The right to health is thus centrally linked to the right to non-discrimination. Indeed, the Committee has noted that "the Covenant proscribes any discrimination in access to health care and underlying determinants of health, as well as to means and entitlements for their procurement, on the grounds of race, colour, sex, language, religion, political or other opinion, national or social origin, property, birth, physical or mental disability, health status (including HIV/AIDS), sexual orientation and civil, political, social or other status, which has the intention or effect of nullifying or impairing the equal enjoyment or exercise of the right to health...With respect to the right to health, equality of access to health care and health services has to be emphasized. States have a special obligation to provide those who do not have sufficient means with the necessary health insurance and health-care facilities, and to prevent any discrimination on internationally prohibited grounds in the provision of health care and health services, especially with respect to the core obligations of the right to health...." [71].
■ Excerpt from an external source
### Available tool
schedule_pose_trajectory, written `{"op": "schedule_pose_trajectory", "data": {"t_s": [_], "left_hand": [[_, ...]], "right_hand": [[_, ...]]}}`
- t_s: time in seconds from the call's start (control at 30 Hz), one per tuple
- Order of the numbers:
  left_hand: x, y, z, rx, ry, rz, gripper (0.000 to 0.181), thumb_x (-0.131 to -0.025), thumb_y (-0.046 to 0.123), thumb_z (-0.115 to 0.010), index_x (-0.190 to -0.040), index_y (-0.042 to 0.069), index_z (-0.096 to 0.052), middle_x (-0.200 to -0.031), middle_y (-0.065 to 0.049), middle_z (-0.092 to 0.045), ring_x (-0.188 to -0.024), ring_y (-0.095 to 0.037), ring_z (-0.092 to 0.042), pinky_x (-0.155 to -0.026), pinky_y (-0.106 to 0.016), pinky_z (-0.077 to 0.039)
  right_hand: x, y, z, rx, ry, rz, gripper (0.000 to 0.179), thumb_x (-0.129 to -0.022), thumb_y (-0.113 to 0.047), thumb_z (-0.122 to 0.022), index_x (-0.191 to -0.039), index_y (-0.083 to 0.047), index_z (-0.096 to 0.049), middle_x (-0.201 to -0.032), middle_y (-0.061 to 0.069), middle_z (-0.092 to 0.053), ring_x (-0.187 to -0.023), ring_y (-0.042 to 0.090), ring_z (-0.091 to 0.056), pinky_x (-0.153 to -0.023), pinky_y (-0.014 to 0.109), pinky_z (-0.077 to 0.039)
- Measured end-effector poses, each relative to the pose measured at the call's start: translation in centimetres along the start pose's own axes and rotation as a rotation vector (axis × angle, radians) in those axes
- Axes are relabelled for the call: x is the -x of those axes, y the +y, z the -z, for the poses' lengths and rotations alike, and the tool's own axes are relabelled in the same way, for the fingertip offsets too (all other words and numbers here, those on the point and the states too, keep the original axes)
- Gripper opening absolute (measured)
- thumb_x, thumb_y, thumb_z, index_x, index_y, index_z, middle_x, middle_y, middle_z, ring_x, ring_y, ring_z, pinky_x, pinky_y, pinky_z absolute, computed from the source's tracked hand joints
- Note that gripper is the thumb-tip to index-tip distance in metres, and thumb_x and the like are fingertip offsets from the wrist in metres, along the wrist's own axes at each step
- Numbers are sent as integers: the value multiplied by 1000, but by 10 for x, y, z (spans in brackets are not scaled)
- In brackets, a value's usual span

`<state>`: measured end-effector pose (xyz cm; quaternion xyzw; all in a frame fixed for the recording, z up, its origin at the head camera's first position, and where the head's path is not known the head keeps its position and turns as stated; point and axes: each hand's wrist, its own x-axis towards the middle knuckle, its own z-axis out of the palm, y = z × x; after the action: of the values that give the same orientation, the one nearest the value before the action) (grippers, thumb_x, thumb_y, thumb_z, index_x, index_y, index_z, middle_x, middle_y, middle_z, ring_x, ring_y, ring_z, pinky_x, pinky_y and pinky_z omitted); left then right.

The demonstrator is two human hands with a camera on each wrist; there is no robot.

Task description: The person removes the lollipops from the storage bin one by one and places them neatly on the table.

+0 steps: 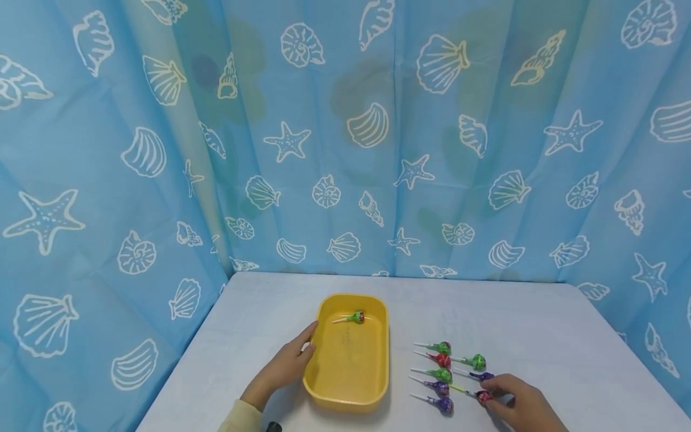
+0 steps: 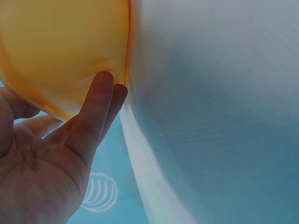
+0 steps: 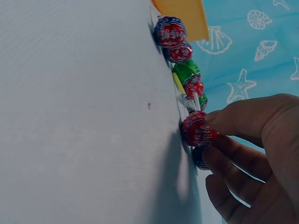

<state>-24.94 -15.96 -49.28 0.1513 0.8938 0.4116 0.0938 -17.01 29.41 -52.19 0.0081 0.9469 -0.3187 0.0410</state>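
A yellow tray (image 1: 345, 393) stands on the table with one green-wrapped lollipop (image 1: 356, 317) inside, near its far end. My left hand (image 1: 288, 362) rests against the tray's left side. In the left wrist view its fairly straight fingers (image 2: 93, 105) touch the outer wall. To the right of the tray, my right hand (image 1: 520, 401) pinches a red-wrapped lollipop (image 1: 483, 396) by its head, between thumb and fingers. The right wrist view shows that red head (image 3: 195, 128) close to the tabletop. Its yellow stick points left.
Several other lollipops lie in two columns between tray and right hand, sticks leftward: green (image 1: 444, 347), red (image 1: 442, 360), purple (image 1: 445, 405). A small dark object (image 1: 273, 426) shows at the bottom edge. A blue shell-print curtain (image 1: 345, 150) encloses the white table (image 1: 259, 300).
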Motion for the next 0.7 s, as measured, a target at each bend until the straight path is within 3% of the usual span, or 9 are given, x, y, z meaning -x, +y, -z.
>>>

Discrimination against internal migrants--who are in fact citizens of the state in question--is banned under the Committee's Comments, which explicitly state that the Covenant prohibits discrimination based on "social origin." The ban against discrimination receives further confirmation when the Committee stresses each state's obligation to make health facilities and services accessible to everyone within the state's jurisdiction without discrimination, particularly the most vulnerable, so that health facilities, goods and services are within safe physical reach of "all sections of the population," "especially vulnerable or marginalized groups, such as ethnic minorities and indigenous populations, women, children, adolescents, older persons, persons with disabilities and persons with HIV/AIDS" [71]. Thus, the Committee findings make clear that the Covenant prohibits discrimination against internal migrants in receiving health care, and are an immediate call on all states parties to eliminate discrimination.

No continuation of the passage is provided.